- _What the exercise asks_
The expected result is an exact restatement of the data, free of pictures.

- _Data below_
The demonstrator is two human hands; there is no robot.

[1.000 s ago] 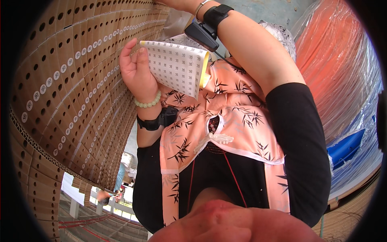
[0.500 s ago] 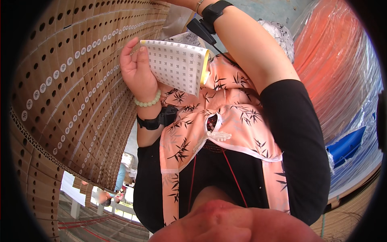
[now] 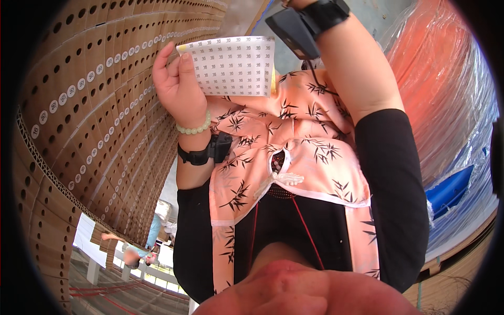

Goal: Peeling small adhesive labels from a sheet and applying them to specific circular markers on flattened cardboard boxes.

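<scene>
My left hand (image 3: 180, 84) is closed on a white sticker sheet (image 3: 233, 67), gripping its left end between thumb and fingers. Small printed labels run across the sheet in rows, and a yellow edge shows at its right side. Close to the left of this hand rises a stack of brown cardboard boxes (image 3: 97, 37) with round holes and rows of round white stickers (image 3: 62, 98). My right forearm reaches up to the top edge, where only a sliver of my right hand (image 3: 300, 3) shows. Its fingers are out of the picture.
Clear plastic film wraps an orange-red load (image 3: 428, 58) on the right, with a blue piece (image 3: 450, 191) below it. A wooden pallet (image 3: 436, 265) lies under this load. Another person (image 3: 131, 256) is far off at the lower left, beyond the boxes.
My right arm has swung rightward, away from the boxes at the top. The sticker sheet, still in my left hand, has risen slightly and its free end hangs less low.
</scene>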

- _Expected answer_
The demonstrator is two human hands; there is no robot.

[1.000 s ago] 
[0.500 s ago] 
[now] 

Goal: Peeling small adhesive labels from a sheet and applying them to specific circular markers on flattened cardboard boxes.

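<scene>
My left hand (image 3: 180, 84) is closed on a white sticker sheet (image 3: 233, 67), gripping its left end between thumb and fingers. Small printed labels run across the sheet in rows, and a yellow edge shows at its right side. Close to the left of this hand rises a stack of brown cardboard boxes (image 3: 97, 37) with round holes and rows of round white stickers (image 3: 62, 98). My right forearm reaches up to the top edge, where only a sliver of my right hand (image 3: 300, 3) shows. Its fingers are out of the picture.
Clear plastic film wraps an orange-red load (image 3: 428, 58) on the right, with a blue piece (image 3: 450, 191) below it. A wooden pallet (image 3: 436, 265) lies under this load. Another person (image 3: 131, 256) is far off at the lower left, beyond the boxes.
My right arm has swung rightward, away from the boxes at the top. The sticker sheet, still in my left hand, has risen slightly and its free end hangs less low.
</scene>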

The response is now done.